Car maker Volvo will release a cyclist detection feature on new cars, to help prevent fatal accidents. Automobiles with the new system "will be able to detect threats including a cyclist suddenly swerving out into a car's path." BBC News has more.

  • http://twitter.com/chriskayTO Chris Killam

    Let’s be honest – this is more about protecting responsible cyclists against distracted drivers.

  • mrgoldenbrown

    I am hoping it also detects the more dangerous threat – a driver suddenly swerving into a cyclist’s path.  As a cyclist, I have had cars swerve into the bike lane far too often, and would rejoice if there was a technological solution to driver’s inattentiveness.

  • penguinchris

    It does seem like Volvo drivers are already less likely to be the people causing the most trouble for cyclists on the road, though.
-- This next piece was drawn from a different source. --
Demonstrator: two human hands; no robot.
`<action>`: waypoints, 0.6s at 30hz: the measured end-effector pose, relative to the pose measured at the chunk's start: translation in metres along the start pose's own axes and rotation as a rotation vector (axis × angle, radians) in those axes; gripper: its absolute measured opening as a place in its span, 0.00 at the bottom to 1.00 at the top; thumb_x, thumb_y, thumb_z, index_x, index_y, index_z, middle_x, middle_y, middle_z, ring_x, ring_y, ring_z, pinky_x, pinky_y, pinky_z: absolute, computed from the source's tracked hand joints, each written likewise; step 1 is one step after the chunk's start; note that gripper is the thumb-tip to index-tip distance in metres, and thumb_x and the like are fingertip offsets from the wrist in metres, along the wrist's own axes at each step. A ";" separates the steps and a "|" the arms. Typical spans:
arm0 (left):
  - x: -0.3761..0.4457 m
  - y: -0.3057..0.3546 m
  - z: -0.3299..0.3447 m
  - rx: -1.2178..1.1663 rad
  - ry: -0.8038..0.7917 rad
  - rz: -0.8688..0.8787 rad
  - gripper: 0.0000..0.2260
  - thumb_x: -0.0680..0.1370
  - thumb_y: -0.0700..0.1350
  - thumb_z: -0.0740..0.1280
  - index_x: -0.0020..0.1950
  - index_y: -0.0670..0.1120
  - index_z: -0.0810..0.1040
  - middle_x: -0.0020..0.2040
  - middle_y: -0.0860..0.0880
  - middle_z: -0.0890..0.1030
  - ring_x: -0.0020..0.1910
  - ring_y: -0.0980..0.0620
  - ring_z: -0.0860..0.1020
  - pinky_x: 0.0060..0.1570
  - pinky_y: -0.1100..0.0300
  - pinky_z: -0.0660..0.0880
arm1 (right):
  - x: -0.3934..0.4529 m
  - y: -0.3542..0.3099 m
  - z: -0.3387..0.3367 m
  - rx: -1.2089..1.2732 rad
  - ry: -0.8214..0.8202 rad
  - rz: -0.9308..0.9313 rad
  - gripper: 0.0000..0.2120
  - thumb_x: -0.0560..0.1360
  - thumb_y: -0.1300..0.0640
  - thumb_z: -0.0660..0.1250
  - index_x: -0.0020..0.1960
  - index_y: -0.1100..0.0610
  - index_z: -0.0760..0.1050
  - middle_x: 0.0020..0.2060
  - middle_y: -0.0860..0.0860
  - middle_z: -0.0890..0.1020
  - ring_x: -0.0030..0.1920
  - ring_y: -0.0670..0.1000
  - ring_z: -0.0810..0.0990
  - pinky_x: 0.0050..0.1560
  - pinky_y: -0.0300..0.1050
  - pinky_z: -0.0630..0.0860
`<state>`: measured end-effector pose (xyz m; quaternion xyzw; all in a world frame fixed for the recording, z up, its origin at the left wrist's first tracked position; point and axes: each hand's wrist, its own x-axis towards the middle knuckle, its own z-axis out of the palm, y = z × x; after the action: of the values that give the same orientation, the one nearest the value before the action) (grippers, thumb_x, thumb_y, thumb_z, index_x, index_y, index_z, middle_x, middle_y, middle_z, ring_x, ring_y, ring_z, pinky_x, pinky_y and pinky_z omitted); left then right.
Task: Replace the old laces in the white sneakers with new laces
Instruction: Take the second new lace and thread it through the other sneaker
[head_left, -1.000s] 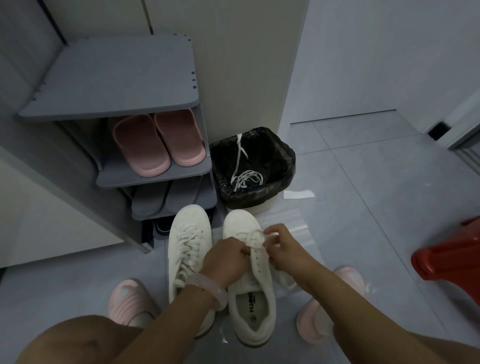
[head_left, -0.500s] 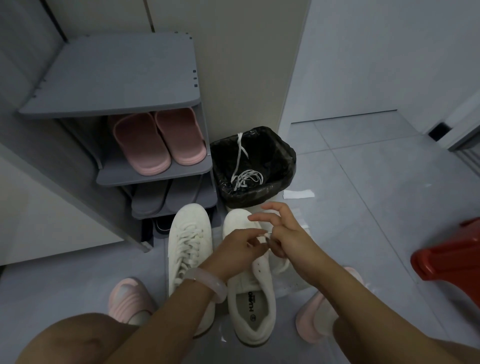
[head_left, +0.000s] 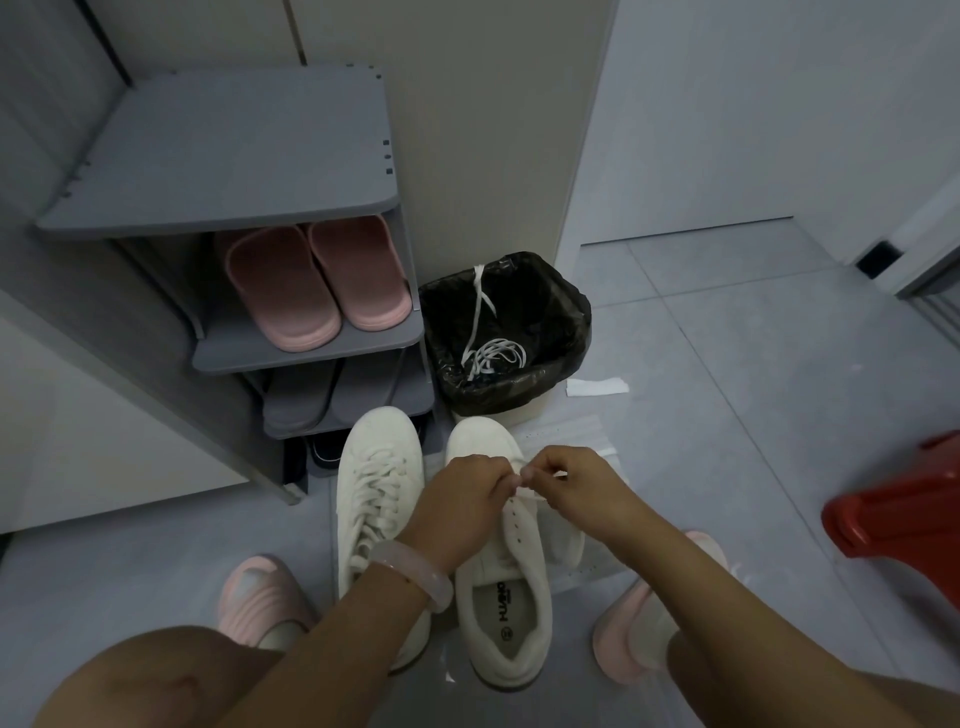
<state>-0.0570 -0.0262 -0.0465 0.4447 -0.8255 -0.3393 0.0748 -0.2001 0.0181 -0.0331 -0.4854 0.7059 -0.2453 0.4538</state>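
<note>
Both hands meet over the right sneaker — left hand and right hand with fingers curled, pinching the new lace above its toe-end eyelets, likely to thread it; the left sneaker beside it is already laced.

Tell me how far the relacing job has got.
Done: old laces lie in the bin, and the left sneaker is laced. In hand: left hand and right hand pinch a lace at the right sneaker. Left: its empty eyelets.
</note>
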 end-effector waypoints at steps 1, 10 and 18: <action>0.000 -0.002 0.000 0.028 0.014 -0.019 0.13 0.80 0.47 0.58 0.46 0.41 0.77 0.45 0.45 0.79 0.45 0.49 0.75 0.47 0.54 0.70 | 0.001 0.001 -0.001 -0.038 0.009 -0.005 0.11 0.77 0.55 0.63 0.36 0.50 0.73 0.35 0.46 0.77 0.35 0.42 0.72 0.35 0.31 0.67; -0.003 -0.007 0.003 -0.048 -0.115 -0.137 0.14 0.76 0.38 0.60 0.53 0.46 0.83 0.49 0.47 0.83 0.47 0.50 0.79 0.49 0.58 0.76 | 0.003 0.018 0.015 -0.575 0.019 -0.061 0.08 0.80 0.56 0.55 0.44 0.57 0.68 0.42 0.57 0.78 0.39 0.51 0.72 0.39 0.43 0.67; 0.000 -0.011 0.008 -0.197 -0.085 -0.226 0.09 0.76 0.41 0.65 0.53 0.45 0.82 0.52 0.48 0.83 0.45 0.57 0.75 0.44 0.66 0.70 | 0.006 0.012 0.019 -0.678 0.044 -0.157 0.09 0.80 0.57 0.54 0.53 0.60 0.69 0.46 0.57 0.79 0.39 0.50 0.69 0.35 0.42 0.63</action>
<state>-0.0529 -0.0261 -0.0595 0.5104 -0.7354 -0.4435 0.0442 -0.1894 0.0194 -0.0540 -0.6560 0.7173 -0.0413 0.2312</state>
    • http://jere7my.livejournal.com jere7my

      My completely scientific system of anecdotes tells me most villainy is committed by Audis.

    • Beanolini

      Back in the day, Volvo had a reputation for being the car marque most threatening to (and hated by) motorcyclists; mainly due to inattention rather than aggression.
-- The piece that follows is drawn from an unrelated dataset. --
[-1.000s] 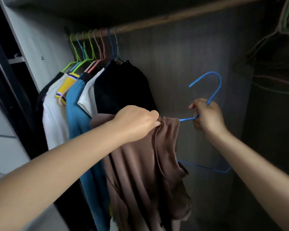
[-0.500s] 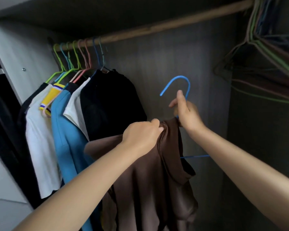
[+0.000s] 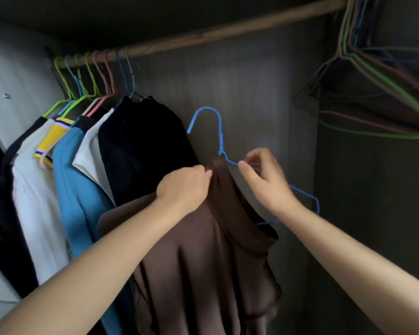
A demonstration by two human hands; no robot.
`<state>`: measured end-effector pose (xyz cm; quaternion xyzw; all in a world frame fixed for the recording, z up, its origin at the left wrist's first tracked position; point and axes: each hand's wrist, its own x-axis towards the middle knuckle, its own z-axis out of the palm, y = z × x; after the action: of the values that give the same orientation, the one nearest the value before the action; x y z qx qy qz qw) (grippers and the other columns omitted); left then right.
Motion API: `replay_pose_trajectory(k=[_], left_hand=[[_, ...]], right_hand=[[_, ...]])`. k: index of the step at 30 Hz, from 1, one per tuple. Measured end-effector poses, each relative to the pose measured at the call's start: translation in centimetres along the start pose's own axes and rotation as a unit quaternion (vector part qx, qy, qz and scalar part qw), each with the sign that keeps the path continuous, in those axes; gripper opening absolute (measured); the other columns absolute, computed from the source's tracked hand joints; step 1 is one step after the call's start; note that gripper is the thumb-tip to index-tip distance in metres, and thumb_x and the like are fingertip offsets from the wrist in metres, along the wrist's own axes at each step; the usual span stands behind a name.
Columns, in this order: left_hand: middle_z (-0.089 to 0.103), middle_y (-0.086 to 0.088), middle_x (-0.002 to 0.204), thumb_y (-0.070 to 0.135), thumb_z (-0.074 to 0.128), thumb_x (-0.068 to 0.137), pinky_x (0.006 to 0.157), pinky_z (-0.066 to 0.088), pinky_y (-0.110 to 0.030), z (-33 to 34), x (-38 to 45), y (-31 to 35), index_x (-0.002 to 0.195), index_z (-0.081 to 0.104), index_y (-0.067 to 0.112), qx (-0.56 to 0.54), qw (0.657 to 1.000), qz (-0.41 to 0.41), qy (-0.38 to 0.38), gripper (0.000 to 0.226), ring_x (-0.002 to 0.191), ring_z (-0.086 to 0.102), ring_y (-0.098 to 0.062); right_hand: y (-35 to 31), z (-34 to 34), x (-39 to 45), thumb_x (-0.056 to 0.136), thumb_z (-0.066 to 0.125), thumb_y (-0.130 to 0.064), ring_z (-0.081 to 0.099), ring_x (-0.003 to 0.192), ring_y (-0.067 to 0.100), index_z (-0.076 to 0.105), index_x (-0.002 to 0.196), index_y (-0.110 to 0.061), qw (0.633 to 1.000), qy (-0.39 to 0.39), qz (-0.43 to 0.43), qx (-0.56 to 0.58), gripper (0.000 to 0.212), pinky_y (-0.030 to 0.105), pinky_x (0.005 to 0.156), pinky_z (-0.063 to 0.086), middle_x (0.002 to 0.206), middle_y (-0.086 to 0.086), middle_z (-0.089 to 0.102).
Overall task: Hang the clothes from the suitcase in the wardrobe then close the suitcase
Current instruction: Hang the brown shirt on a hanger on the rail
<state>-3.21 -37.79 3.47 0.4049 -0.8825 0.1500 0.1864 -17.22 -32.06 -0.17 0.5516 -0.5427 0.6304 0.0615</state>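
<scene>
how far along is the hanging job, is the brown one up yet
Done: several garments already hang on the rod at left. In hand: the left hand grips the brown garment while the right hand pinches the blue hanger, only partly threaded and not yet hooked. Left: hooking it; the suitcase is out of view.

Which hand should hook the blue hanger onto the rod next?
Right. The right hand already pinches the blue hanger just below its hook; the left hand is gripping the brown garment.
</scene>
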Motion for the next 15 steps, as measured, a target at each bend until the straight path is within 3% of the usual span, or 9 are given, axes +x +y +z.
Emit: replay_pose_trajectory(k=[1, 3, 6, 8, 10, 13, 15], left_hand=[[0.059, -0.019, 0.116, 0.035, 0.023, 0.100, 0.082, 0.043, -0.039, -0.3, 0.3, -0.8, 0.110, 0.051, 0.005, -0.007, 1.000, -0.024, 0.014, 0.042, 0.108, 0.055, -0.037], [0.059, -0.021, 0.114, 0.034, 0.022, 0.100, 0.079, 0.042, -0.039, -0.9, 0.7, -1.9, 0.108, 0.051, 0.003, -0.021, 0.997, -0.053, 0.044, 0.043, 0.106, 0.056, -0.038], [0.059, -0.022, 0.109, 0.033, 0.022, 0.100, 0.069, 0.033, -0.034, -1.8, 1.3, -2.9, 0.101, 0.051, 0.000, -0.058, 0.992, -0.066, 0.090, 0.044, 0.101, 0.056, -0.038], [0.059, -0.022, 0.105, 0.032, 0.023, 0.100, 0.067, 0.031, -0.034, -2.2, 1.4, -3.2, 0.096, 0.050, 0.000, -0.072, 0.989, -0.068, 0.106, 0.042, 0.098, 0.055, -0.038], [0.059, -0.023, 0.102, 0.031, 0.024, 0.101, 0.067, 0.030, -0.034, -2.5, 1.4, -3.9, 0.089, 0.048, 0.002, -0.099, 0.984, -0.083, 0.121, 0.040, 0.095, 0.055, -0.038], [0.054, -0.019, 0.089, 0.027, 0.025, 0.101, 0.067, 0.027, -0.031, -2.7, 1.1, -5.8, 0.067, 0.035, 0.007, -0.168, 0.967, -0.131, 0.140, 0.041, 0.090, 0.052, -0.033], [0.046, -0.011, 0.077, 0.023, 0.027, 0.101, 0.066, 0.023, -0.029, -2.3, 0.3, -6.9, 0.060, 0.029, 0.011, -0.213, 0.953, -0.150, 0.154, 0.043, 0.081, 0.046, -0.028]], right_hand=[[0.4, -0.1, -0.9, 0.082, 0.053, -0.031, 0.044, 0.086, 0.002, 0.054, 0.093, -0.004, 0.999, -0.001, -0.053, -0.009, 0.030, 0.003, 0.076, 0.033, 0.091, 0.001, 0.048], [1.7, 0.3, -2.8, 0.080, 0.054, -0.030, 0.042, 0.090, -0.002, 0.058, 0.097, 0.003, 0.991, -0.082, -0.101, -0.034, 0.038, 0.000, 0.083, 0.030, 0.096, 0.002, 0.049], [2.7, 2.3, -4.7, 0.080, 0.067, -0.016, 0.044, 0.104, -0.002, 0.049, 0.120, -0.003, 0.969, -0.244, -0.016, -0.042, 0.046, -0.003, 0.085, 0.027, 0.111, 0.001, 0.050], [2.0, 3.3, -4.4, 0.081, 0.066, -0.006, 0.052, 0.097, 0.000, 0.044, 0.119, -0.009, 0.963, -0.260, 0.063, 0.032, 0.044, 0.006, 0.082, 0.036, 0.107, -0.001, 0.053], [1.3, 3.4, -3.5, 0.082, 0.066, -0.013, 0.053, 0.096, 0.000, 0.045, 0.117, -0.010, 0.944, -0.314, 0.086, 0.058, 0.041, 0.011, 0.082, 0.040, 0.107, -0.003, 0.056], [1.2, 2.5, -2.3, 0.085, 0.065, -0.024, 0.051, 0.099, 0.005, 0.057, 0.113, -0.005, 0.866, -0.492, 0.017, -0.087, 0.035, 0.014, 0.077, 0.038, 0.108, -0.002, 0.060], [2.0, 1.5, -1.3, 0.088, 0.060, -0.023, 0.055, 0.095, 0.012, 0.061, 0.109, -0.003, 0.813, -0.556, -0.005, -0.174, 0.029, 0.016, 0.073, 0.038, 0.102, 0.002, 0.063]])
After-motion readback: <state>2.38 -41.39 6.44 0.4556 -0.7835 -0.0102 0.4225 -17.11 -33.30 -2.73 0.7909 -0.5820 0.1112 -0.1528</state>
      I’ll second Audi as the worst now, though. 

  • Jemmy

    Wow, good thing drivers will be safe now from those erratic and irresponsible cyclists!

  • winkybb

    This continues the bizarre logic of many motorists towards cyclists’ safety. The logic that cumulates in the thinking that it is OK to run down and kill cyclists because, at the end of the day, they had it coming. “Dead cyclist you say? That’s sad, but really, I won’t feel much responsibility; He chose dangerous cycling over motoring – what could he expect? And he wasn’t wearing a helmet. And cyclists are hard to see. And he was holding me up. And he should have been in a bike lane. And cyclists run red lights. And  cyclists don’t stop at stop signs. And cyclists wear weird clothes etc etc. 

    Motorists do not, and never will take responsibility for the millions of people (mostly themselves) they kill and maim each year. They break the law pretty much all the time unless something (tight curve, other motorist in their way, cop sitting on their tail) is actually preventing them from doing so.

    Cyclists get hit by cars because they “swerve” into the cars’ paths? What is that, some sort of “legitimate homicide”? Spare me.

    • brerrabbit23

      You know, I can verify that it’s quite often that I speak to someone who feels completely justified in running someone over based on their mode of transport.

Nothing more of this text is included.